Required action:
Go through the data below and repeat it exactly, skipping each picture.

Dataset excerpts:
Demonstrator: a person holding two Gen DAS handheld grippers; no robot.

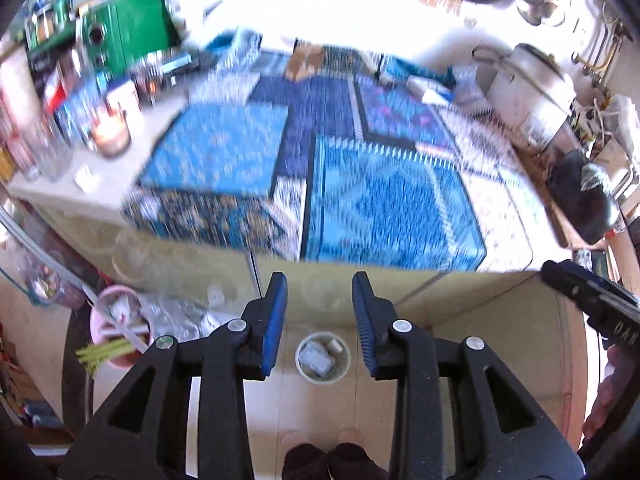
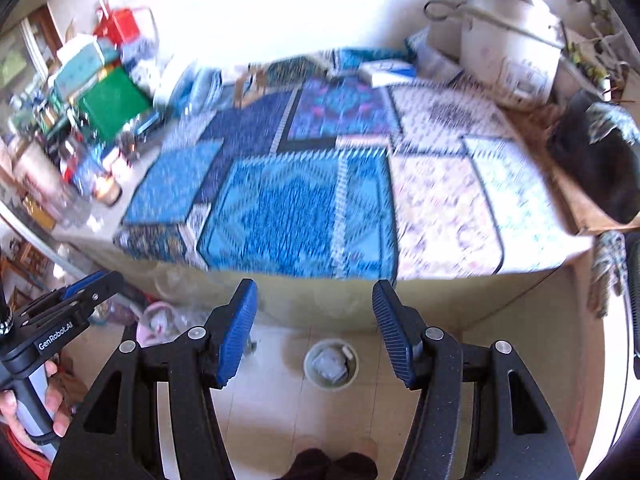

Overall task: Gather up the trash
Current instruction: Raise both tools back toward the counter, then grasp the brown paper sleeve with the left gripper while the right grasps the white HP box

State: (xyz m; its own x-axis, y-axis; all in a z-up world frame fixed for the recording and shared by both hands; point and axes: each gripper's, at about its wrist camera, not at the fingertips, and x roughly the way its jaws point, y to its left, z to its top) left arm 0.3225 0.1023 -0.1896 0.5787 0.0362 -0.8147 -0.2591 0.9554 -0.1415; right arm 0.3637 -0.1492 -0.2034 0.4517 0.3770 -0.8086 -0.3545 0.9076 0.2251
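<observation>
Trash sits in the small round bin on the pale tiled floor, directly below you and just in front of your dark shoe tips; crumpled grey and white scraps fill it, also seen from the right wrist view. Your left gripper has its blue-padded jaws partly apart with nothing between them; only the bin shows through the gap. Your right gripper stands somewhat wider, likewise holding nothing. Both point steeply down over the near edge of the table. Tabletop carries a blue patterned patchwork cloth, heavily motion-blurred. At the far right corner stands a white pot; at the left, a green box and a lit-looking candle jar. Pink bowl on the floor, left of the bin.
</observation>
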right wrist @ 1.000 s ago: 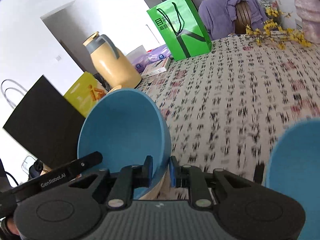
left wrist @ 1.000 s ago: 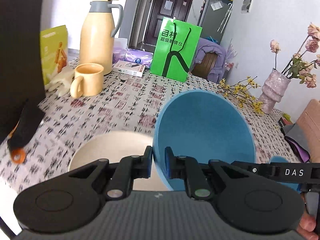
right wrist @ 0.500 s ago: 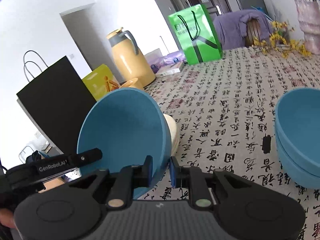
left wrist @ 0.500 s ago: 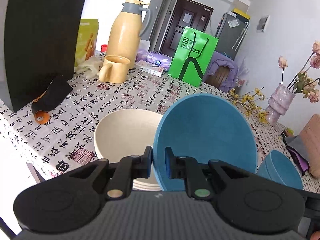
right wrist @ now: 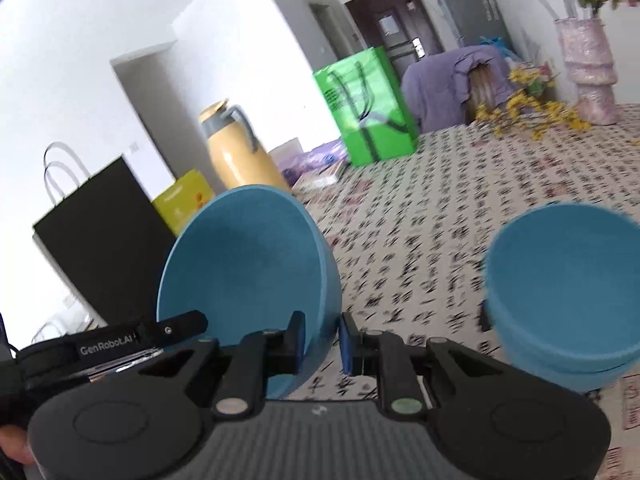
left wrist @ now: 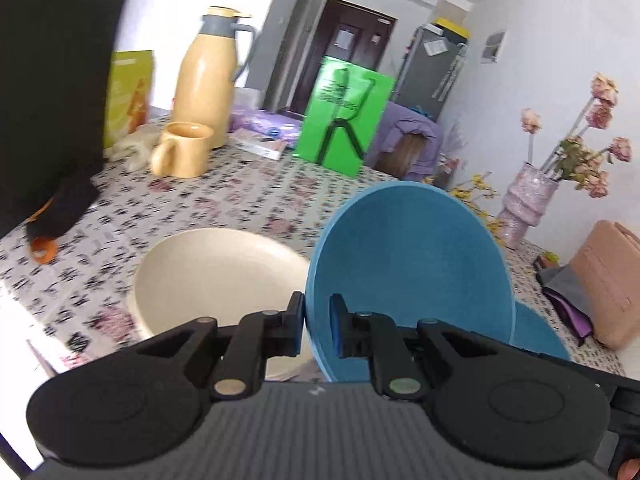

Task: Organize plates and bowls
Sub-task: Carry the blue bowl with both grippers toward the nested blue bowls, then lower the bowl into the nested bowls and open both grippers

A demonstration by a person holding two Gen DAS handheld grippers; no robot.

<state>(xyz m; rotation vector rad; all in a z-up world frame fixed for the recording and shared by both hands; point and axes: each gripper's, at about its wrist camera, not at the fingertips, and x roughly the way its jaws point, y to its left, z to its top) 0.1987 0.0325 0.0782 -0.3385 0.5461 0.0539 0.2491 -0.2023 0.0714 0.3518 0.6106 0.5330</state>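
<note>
Both the left gripper (left wrist: 317,330) and the right gripper (right wrist: 322,342) are clamped tight on the rim of one tilted blue bowl (left wrist: 408,280), held above the patterned tablecloth (right wrist: 420,216) (cream bowl (left wrist: 216,276) to its left, stacked blue bowls (right wrist: 560,292) to its right).

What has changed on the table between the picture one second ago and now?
Both tongs carried the blue bowl sideways, away from the cream bowl and toward the stacked blue bowls, which now show fully in the right wrist view. Nothing was let go: the left tongs and right tongs still pinch its rim. The thermos and mug stayed put.
</note>
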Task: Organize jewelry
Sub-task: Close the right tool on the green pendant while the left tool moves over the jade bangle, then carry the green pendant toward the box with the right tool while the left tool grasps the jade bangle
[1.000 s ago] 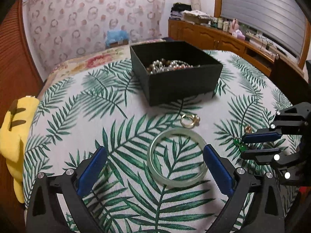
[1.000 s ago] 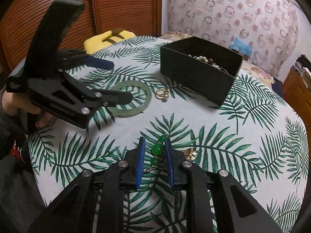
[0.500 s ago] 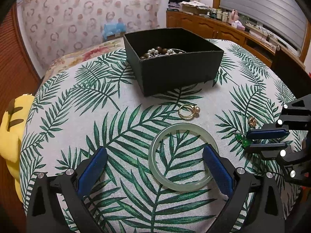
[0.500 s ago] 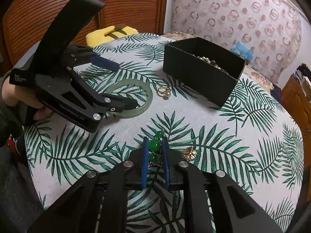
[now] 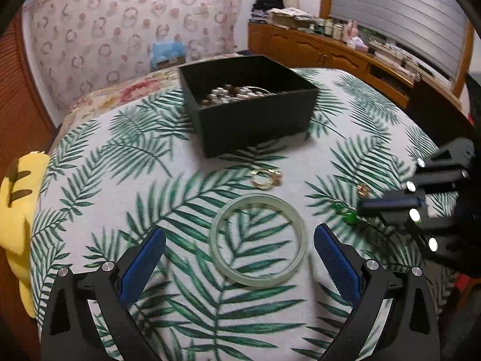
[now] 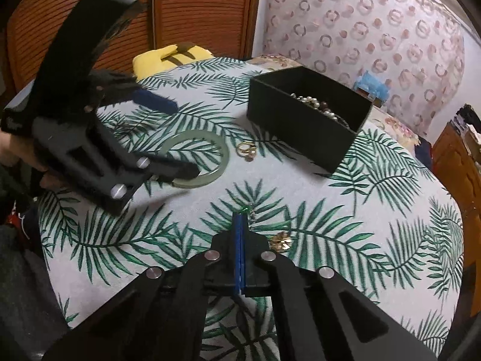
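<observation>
A pale green jade bangle (image 5: 256, 281) lies flat on the leaf-print tablecloth (image 5: 120, 180). My left gripper (image 5: 240, 232) stands open, with one blue pad on either side of the bangle and neither touching it. My right gripper (image 6: 242, 216) is closing, its pads pressed together on a green bead earring (image 6: 246, 209). The beads (image 5: 345, 214) stick out at its tip. A gold ring (image 5: 266, 177) lies between the bangle and the black box (image 5: 255, 123), which holds pearls (image 5: 234, 94). A gold flower piece (image 6: 281, 240) lies just right of the right gripper.
A yellow plush (image 5: 15, 210) hangs at the table's left edge. A wooden sideboard (image 5: 330, 54) with clutter runs along the far right wall. A person's hand (image 6: 12, 153) holds the left gripper (image 6: 183, 137) over the bangle (image 6: 222, 153).
The right gripper's jaws went from a narrow gap around the green earring to pressed tight on it. The left gripper stayed open beside the bangle.
</observation>
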Motion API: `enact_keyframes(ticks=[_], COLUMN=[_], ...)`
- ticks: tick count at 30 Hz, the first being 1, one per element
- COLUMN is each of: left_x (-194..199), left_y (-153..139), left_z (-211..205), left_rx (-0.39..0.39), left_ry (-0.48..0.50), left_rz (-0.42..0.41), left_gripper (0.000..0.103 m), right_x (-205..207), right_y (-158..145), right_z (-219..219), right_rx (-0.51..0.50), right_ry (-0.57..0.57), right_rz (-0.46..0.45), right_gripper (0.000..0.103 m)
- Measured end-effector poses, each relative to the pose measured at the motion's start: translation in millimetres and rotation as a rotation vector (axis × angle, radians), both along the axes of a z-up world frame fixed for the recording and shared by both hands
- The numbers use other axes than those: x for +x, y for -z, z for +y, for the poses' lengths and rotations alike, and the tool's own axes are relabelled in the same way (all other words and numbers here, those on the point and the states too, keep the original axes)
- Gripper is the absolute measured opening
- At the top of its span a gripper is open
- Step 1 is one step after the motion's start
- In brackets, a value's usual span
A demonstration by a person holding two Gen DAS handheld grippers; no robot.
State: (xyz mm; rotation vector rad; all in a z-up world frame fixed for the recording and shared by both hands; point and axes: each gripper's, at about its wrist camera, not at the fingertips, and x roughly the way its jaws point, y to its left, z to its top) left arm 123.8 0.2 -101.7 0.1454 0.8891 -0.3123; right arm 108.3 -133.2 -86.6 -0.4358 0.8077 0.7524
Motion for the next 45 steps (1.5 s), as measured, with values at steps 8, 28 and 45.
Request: enact_keyframes(ticks=[8, 28, 45], left_x=[5, 2, 0], left_y=[14, 9, 0], left_z=[-15, -7, -1], left_rx=[0.034, 0.002, -0.033], left_ry=[0.039, 0.034, 0.008], left_rz=[0.03, -0.01, -0.041], left_gripper=[0.095, 0.069, 0.069], right_x=[6, 11, 20], right_y=[-3, 6, 5], right_z=[-14, -7, 1], right_rx=[0.028, 0.03, -0.013], right_ry=[0.034, 0.027, 0.027], right_rz=[0.009, 0.062, 0.029], right_gripper=[0.0, 0.017, 0.0])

Result of this exercise:
Demonstrator: a person holding two Gen DAS handheld grippers; no robot.


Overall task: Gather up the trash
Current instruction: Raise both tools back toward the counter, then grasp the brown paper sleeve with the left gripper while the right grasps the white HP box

State: (xyz m; its own x-axis, y-axis; all in a z-up world frame fixed for the recording and shared by both hands; point and axes: each gripper's, at about its wrist camera, not at the fingertips, and x roughly the way its jaws point, y to its left, z to its top) left arm 0.3225 0.1023 -0.1896 0.5787 0.0362 -0.8147 -0.2591 0.9554 -0.1415; right arm 0.3637 -0.1492 -0.2034 0.4517 0.3770 -0.8086 -0.3545 0.9076 0.2251
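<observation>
Trash sits in the small round bin on the pale tiled floor, directly below you and just in front of your dark shoe tips; crumpled grey and white scraps fill it, also seen from the right wrist view. Your left gripper has its blue-padded jaws partly apart with nothing between them; only the bin shows through the gap. Your right gripper stands somewhat wider, likewise holding nothing. Both point steeply down over the near edge of the table. Tabletop carries a blue patterned patchwork cloth, heavily motion-blurred. At the far right corner stands a white pot; at the left, a green box and a lit-looking candle jar. Pink bowl on the floor, left of the bin.
</observation>
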right wrist @ 1.000 s ago: 
left wrist @ 1.000 s ago: 
right wrist @ 0.500 s ago: 
left wrist @ 0.500 s ago: 
right wrist @ now: 
left wrist @ now: 

Task: Organize plates and bowls
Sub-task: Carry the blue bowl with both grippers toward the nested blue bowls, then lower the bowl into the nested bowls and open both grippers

A demonstration by a person holding two Gen DAS handheld grippers; no robot.

<state>(xyz m; rotation vector rad; all in a z-up world frame fixed for the recording and shared by both hands; point and axes: each gripper's, at about its wrist camera, not at the fingertips, and x roughly the way its jaws point, y to its left, z to its top) 0.1987 0.0325 0.0782 -0.3385 0.5461 0.0539 0.2491 -0.2023 0.0714 0.3518 0.6106 0.5330</state>
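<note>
Both the left gripper (left wrist: 317,330) and the right gripper (right wrist: 322,342) are clamped tight on the rim of one tilted blue bowl (left wrist: 408,280), held above the patterned tablecloth (right wrist: 420,216) (cream bowl (left wrist: 216,276) to its left, stacked blue bowls (right wrist: 560,292) to its right).

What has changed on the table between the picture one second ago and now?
Both tongs carried the blue bowl sideways, away from the cream bowl and toward the stacked blue bowls, which now show fully in the right wrist view. Nothing was let go: the left tongs and right tongs still pinch its rim. The thermos and mug stayed put.
</note>
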Task: Organize jewelry
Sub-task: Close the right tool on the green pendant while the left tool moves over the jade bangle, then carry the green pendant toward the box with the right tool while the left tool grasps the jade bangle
[1.000 s ago] 
[1.000 s ago] 
[0.500 s ago] 
[0.500 s ago] 
[now] 
[now] 
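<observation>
A pale green jade bangle (image 5: 256, 281) lies flat on the leaf-print tablecloth (image 5: 120, 180). My left gripper (image 5: 240, 232) stands open, with one blue pad on either side of the bangle and neither touching it. My right gripper (image 6: 242, 216) is closing, its pads pressed together on a green bead earring (image 6: 246, 209). The beads (image 5: 345, 214) stick out at its tip. A gold ring (image 5: 266, 177) lies between the bangle and the black box (image 5: 255, 123), which holds pearls (image 5: 234, 94). A gold flower piece (image 6: 281, 240) lies just right of the right gripper.
A yellow plush (image 5: 15, 210) hangs at the table's left edge. A wooden sideboard (image 5: 330, 54) with clutter runs along the far right wall. A person's hand (image 6: 12, 153) holds the left gripper (image 6: 183, 137) over the bangle (image 6: 222, 153).
The right gripper's jaws went from a narrow gap around the green earring to pressed tight on it. The left gripper stayed open beside the bangle.
</observation>
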Motion API: `enact_keyframes(ticks=[_], COLUMN=[_], ...)`
- ticks: tick count at 30 Hz, the first being 1, one per element
- COLUMN is each of: left_x (-194..199), left_y (-153..139), left_z (-211..205), left_rx (-0.39..0.39), left_ry (-0.48..0.50), left_rz (-0.42..0.41), left_gripper (0.000..0.103 m), right_x (-205..207), right_y (-158..145), right_z (-219..219), right_rx (-0.51..0.50), right_ry (-0.57..0.57), right_rz (-0.46..0.45), right_gripper (0.000..0.103 m)
- Measured end-effector poses, each relative to the pose measured at the motion's start: translation in millimetres and rotation as a rotation vector (axis × angle, radians), both along the axes of a z-up world frame fixed for the recording and shared by both hands
- The numbers use other axes than those: x for +x, y for -z, z for +y, for the poses' lengths and rotations alike, and the tool's own axes are relabelled in the same way (all other words and numbers here, those on the point and the states too, keep the original axes)
- Gripper is the absolute measured opening
- At the top of its span a gripper is open
- Step 1 is one step after the motion's start
- In brackets, a value's usual span
A demonstration by a person holding two Gen DAS handheld grippers; no robot.
State: (xyz mm; rotation vector rad; all in a z-up world frame fixed for the recording and shared by both hands; point and axes: each gripper's, at about its wrist camera, not at the fingertips, and x roughly the way its jaws point, y to its left, z to its top) left arm 123.8 0.2 -101.7 0.1454 0.8891 -0.3123; right arm 108.3 -133.2 -86.6 -0.4358 0.8077 0.7524
Motion for the next 45 steps (1.5 s), as measured, with values at steps 8, 28 and 45.
Request: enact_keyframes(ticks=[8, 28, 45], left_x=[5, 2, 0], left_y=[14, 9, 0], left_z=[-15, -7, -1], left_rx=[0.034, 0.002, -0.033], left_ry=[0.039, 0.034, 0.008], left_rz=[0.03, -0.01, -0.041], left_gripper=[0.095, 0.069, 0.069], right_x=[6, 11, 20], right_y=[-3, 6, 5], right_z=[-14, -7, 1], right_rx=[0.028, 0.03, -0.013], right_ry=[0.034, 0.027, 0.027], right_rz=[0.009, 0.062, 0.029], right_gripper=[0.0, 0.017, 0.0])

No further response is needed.